This is Kyle Mewburn’s first novel for adults, following stellar success as a writer for children. Her candid, vivid memoir, Faking It: My Life in Transition, garnered attention and accolades and is, perhaps, a book with a clear target of adult readers. This novel occupies a middle ground.
Sewing Moonlight takes a wide sweep from the 1920s until contemporary times, with most of the story focusing on the period between the two world wars and the years of conflict in the 1940s. For the most part, events are skilfully woven in – the polio epidemic of the late 1920s; at mid-novel, the burgeoning depression pre-World War II; the mistreatment of men in work camps; and the war itself and how it was experienced from the distance of New Zealand. There is the occasional lurch, when some of this history is given baldly from an authorial perspective, breaking the usually consistent close third-person point of view.
Mystery is introduced in the first chapter, with the return of a young man to the family farm in Queensland. Daniel is aware his grandfather was German and also that he spent some 20 years of his life in New Zealand. After the old man dies, Daniel is given an envelope with four keys and a piece of “greasy parchment”. He then drops out of the narration, not returning until the final chapter, where he puts these heirlooms to use.
Wilhelm, Daniel’s grandfather, comes to fictitious Falter’s Mill, Central Otago, in the winter of 1928. His arrival is dictated by fate, or rather the release of water from a dam, which destroys his boat and prevents him from going any further. Despite some resistance from the locals, he finds his niche there, taking up land, and farming it according to Rudolf Steiner’s biodynamic principles. The seasons pass, crops flourish or fail, and along the way we get to know a cast of characters, human and animal.
Wilhelm is an appealing, open, honest and decent man. There are locals who don’t like him for his nationality and his strange ideas, others who provide company for him and sometimes more than that, the possibility of love. He is a solitary being, happy to spend long periods alone, working through the day and reading his beloved Goethe by the fire at night. Mewburn has a palpable respect and understanding of Goethe’s work and this adds a layer of enjoyment for adult readers.
Mystery trickles through the main body of the novel, too, with the details of the tragedy that propelled Wilhelm away from his native land into his long sojourn in New Zealand.
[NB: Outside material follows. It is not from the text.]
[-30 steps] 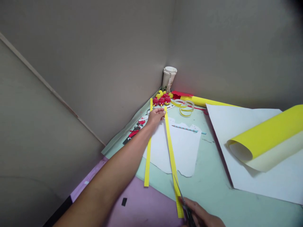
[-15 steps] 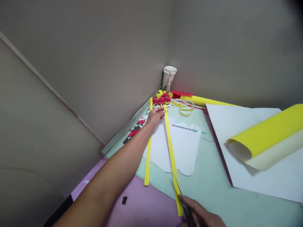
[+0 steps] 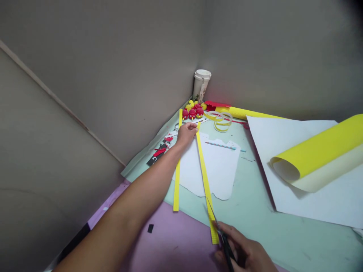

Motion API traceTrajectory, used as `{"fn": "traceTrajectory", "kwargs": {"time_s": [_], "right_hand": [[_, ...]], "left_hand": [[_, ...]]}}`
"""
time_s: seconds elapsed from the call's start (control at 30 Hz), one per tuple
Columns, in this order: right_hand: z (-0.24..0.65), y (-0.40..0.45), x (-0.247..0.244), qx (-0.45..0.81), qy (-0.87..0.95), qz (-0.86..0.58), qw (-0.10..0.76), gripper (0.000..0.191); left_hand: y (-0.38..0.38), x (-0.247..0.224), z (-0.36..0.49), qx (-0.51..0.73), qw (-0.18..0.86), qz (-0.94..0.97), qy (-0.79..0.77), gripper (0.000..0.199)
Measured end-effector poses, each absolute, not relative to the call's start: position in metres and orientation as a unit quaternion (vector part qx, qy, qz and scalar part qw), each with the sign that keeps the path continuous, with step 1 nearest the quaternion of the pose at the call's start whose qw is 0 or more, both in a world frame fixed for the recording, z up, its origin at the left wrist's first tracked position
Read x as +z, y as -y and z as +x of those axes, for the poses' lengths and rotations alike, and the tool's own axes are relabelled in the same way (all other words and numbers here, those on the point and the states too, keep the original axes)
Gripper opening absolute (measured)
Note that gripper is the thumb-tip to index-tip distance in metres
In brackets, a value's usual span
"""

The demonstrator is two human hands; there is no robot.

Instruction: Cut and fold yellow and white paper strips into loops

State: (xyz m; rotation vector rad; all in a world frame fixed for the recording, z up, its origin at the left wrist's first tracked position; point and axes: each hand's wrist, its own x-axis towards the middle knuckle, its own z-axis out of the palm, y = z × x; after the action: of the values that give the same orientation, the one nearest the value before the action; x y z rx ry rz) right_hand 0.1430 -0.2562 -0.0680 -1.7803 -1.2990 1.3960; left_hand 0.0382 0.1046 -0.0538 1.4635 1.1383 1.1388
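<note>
Yellow strip (image 3: 203, 166), narrow and finely ribbed, near slim, pointed scissors (image 3: 222, 237).

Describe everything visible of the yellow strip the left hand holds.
The yellow strip is long and narrow, ridged crosswise like corrugated paper. It slants over the white sheet, its near end over the purple surface. The left hand pinches it near its far end. Scissors in the right hand overlap its near part; contact is unclear.

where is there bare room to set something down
The near green mat, between torn paper and large white sheet; the purple surface between left forearm and right hand, bar a small black scrap. Crowded: the far corner by the cup, with red and yellow balls.
</note>
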Motion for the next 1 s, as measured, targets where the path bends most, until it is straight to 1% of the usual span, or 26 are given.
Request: {"fn": "traceTrajectory", "kwargs": {"time_s": [0.23, 0.47, 0.6, 0.67, 0.77, 0.9, 0.97, 1.0], "right_hand": [[0.143, 0.251, -0.054, 0.512, 0.493, -0.661, 0.240, 0.055], [0.132, 0.252, -0.052, 0.475, 0.476, -0.686, 0.278, 0.054], [0.133, 0.253, -0.053, 0.468, 0.486, -0.684, 0.278, 0.053], [0.135, 0.252, -0.052, 0.474, 0.495, -0.677, 0.269, 0.053], [0.138, 0.251, -0.051, 0.484, 0.507, -0.666, 0.254, 0.053], [0.136, 0.250, -0.049, 0.471, 0.513, -0.669, 0.257, 0.053], [0.135, 0.249, -0.048, 0.459, 0.513, -0.677, 0.261, 0.053], [0.134, 0.249, -0.047, 0.455, 0.512, -0.680, 0.262, 0.053]], "left_hand": [[-0.099, -0.056, 0.042, 0.409, 0.351, 0.670, -0.510, 0.015], [-0.093, -0.057, 0.043, 0.370, 0.252, 0.714, -0.539, 0.025], [-0.089, -0.056, 0.044, 0.331, 0.206, 0.754, -0.529, 0.014], [-0.087, -0.053, 0.043, 0.302, 0.192, 0.776, -0.520, 0.013], [-0.081, -0.046, 0.038, 0.257, 0.174, 0.804, -0.507, 0.019], [-0.072, -0.036, 0.026, 0.194, 0.168, 0.840, -0.478, 0.025], [-0.067, -0.034, 0.019, 0.163, 0.175, 0.856, -0.458, 0.037], [-0.065, -0.033, 0.015, 0.150, 0.180, 0.864, -0.445, 0.047]]}}
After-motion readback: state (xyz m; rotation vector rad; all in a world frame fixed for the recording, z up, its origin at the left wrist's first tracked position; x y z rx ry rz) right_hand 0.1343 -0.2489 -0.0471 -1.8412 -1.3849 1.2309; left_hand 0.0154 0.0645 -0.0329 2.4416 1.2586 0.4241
Metaphor is occasionally hackneyed; a character is seen drifting “along a dusty street like a ghost-town tumbleweed”, for example. These lapses are redeemed by startlingly original ones: “a single tap dripped a rusty surrealist landscape on to the porcelain canvas below”; a character in receipt of a new notion rubs “the idea like salve across his chin”.
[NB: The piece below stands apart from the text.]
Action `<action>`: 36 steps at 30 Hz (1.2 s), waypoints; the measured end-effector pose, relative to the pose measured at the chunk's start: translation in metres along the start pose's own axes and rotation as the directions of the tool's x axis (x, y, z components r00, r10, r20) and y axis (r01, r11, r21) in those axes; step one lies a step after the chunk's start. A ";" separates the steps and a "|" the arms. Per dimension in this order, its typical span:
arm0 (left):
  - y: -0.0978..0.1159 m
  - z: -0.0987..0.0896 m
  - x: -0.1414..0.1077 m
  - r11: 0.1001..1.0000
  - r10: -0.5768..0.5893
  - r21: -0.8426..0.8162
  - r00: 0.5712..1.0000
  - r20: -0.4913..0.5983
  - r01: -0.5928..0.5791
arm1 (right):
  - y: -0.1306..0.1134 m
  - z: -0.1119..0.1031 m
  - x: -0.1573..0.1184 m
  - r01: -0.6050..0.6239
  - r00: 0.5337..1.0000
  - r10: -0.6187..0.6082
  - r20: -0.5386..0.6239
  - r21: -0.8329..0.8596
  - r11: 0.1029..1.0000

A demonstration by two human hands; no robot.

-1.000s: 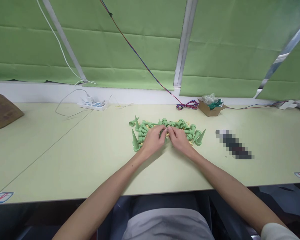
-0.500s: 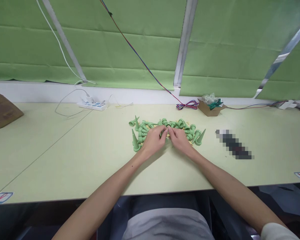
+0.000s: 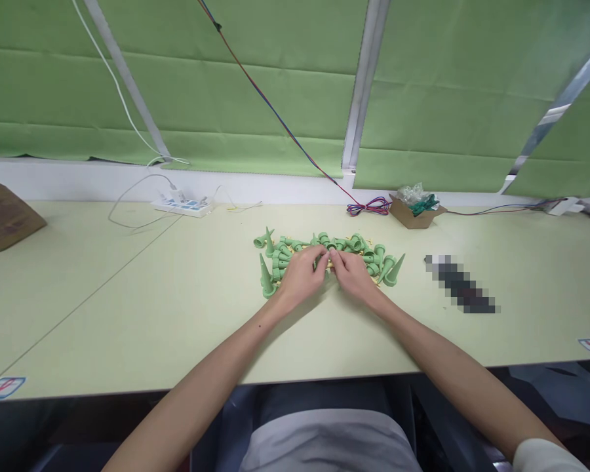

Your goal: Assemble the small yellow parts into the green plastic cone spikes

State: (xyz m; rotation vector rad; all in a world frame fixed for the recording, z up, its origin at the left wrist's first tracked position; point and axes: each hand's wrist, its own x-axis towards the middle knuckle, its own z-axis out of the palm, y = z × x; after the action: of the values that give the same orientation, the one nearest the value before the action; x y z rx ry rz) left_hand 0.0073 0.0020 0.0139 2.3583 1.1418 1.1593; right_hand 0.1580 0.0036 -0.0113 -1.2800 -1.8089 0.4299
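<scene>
Left hand [image 3: 302, 275] and right hand [image 3: 353, 275] meet at middle of cone pile [image 3: 368, 252] on table [image 3: 128, 308], fingertips pinching small green part [image 3: 326, 260] between them. Risk: tiny part slips from pinch, drops into pile; wrists may scatter nearby cones.

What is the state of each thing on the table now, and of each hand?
Left hand: fingers closed on a small green part, resting on the pile.
Right hand: fingers pinching the same small part.
Green cones: loose pile, most lying on their sides.
Power strip: plugs inserted, cable attached.
Cardboard box: open, holding plastic bags.
Blinds: lowered.
</scene>
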 end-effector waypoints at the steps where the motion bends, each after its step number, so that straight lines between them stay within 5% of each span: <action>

Where the novel seems to edge over into writing for children is in the animal characters. Gerhard the rooster, Gretl the pig and Mr Bumble the cat are delightful, but perhaps there is a little too much of them for adult tastes. There are also stylistic dimensions that are more common to child readership: simple sentence structure, a gentle pace, the use of repetition, ellipsis and German translated in parentheses.
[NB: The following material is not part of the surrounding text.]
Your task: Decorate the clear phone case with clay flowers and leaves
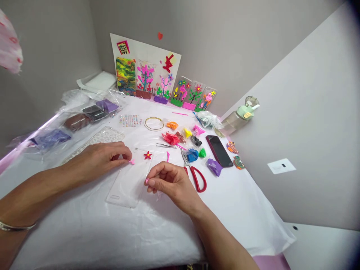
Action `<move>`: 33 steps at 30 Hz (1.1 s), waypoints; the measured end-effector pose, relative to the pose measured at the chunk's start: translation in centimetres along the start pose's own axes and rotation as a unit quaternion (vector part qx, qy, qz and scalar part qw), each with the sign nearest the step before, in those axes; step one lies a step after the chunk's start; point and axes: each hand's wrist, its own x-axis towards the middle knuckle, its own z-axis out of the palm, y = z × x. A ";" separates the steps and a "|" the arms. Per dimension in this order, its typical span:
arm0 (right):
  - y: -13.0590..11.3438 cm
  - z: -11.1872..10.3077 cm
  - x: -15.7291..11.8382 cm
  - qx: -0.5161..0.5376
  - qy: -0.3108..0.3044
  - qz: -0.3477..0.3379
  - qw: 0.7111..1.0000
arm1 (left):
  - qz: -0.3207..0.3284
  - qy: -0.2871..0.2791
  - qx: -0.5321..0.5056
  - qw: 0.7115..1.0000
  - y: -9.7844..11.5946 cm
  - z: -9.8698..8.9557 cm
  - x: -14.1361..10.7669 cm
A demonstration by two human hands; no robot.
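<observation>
Between my hands a clear phone case (126,183) lies flat on the white-covered table. A red clay flower (147,155) with a yellow centre sits near its upper right corner. My left hand (112,155) pinches a small piece of pink clay (133,162) over the case's upper left side. My right hand (168,182), at the right edge of the case, holds another bit of pink clay (147,180) between thumb and finger. A thin pink clay strip (168,156) lies just beyond my right hand.
Red-handled scissors (198,179), tweezers (166,145), wrapped clay lumps (192,155) and a dark phone (219,150) lie to the right. A bottle (239,116) stands behind them. Bagged clay (81,120) is at left; decorated phone cases (144,80) lean at the back.
</observation>
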 end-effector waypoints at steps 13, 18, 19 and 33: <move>0.1 0.0 0.0 0.011 -0.011 0.003 1.000 | -0.010 -0.013 0.011 1.000 -0.1 0.5 0.2; 0.1 0.0 -0.1 0.002 -0.009 0.002 1.000 | -0.004 -0.006 0.018 1.000 0.2 0.6 0.1; 0.1 0.0 -0.1 0.005 -0.009 0.002 1.000 | -0.007 -0.001 0.020 1.000 0.3 0.6 0.1; 0.0 -0.1 -0.1 0.012 0.010 0.007 1.000 | -0.015 -0.034 0.019 0.999 0.1 0.0 0.1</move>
For many readers, this dynamic will not be a problem. If we still lived, as many did for centuries, taking turns to read aloud by candlelight in the evening, the whole family would look forward to the next instalment.
Mewburn has an instinctive, generous feel for character – even the locals who are cruel and destructive are redeemed. In Sewing Moonlight, she has created that rare and valuable thing, a novel that will appeal to readers of all ages.
Sewing Moonlight by Kyle Mewburn (Bateman, $39.99) is out now.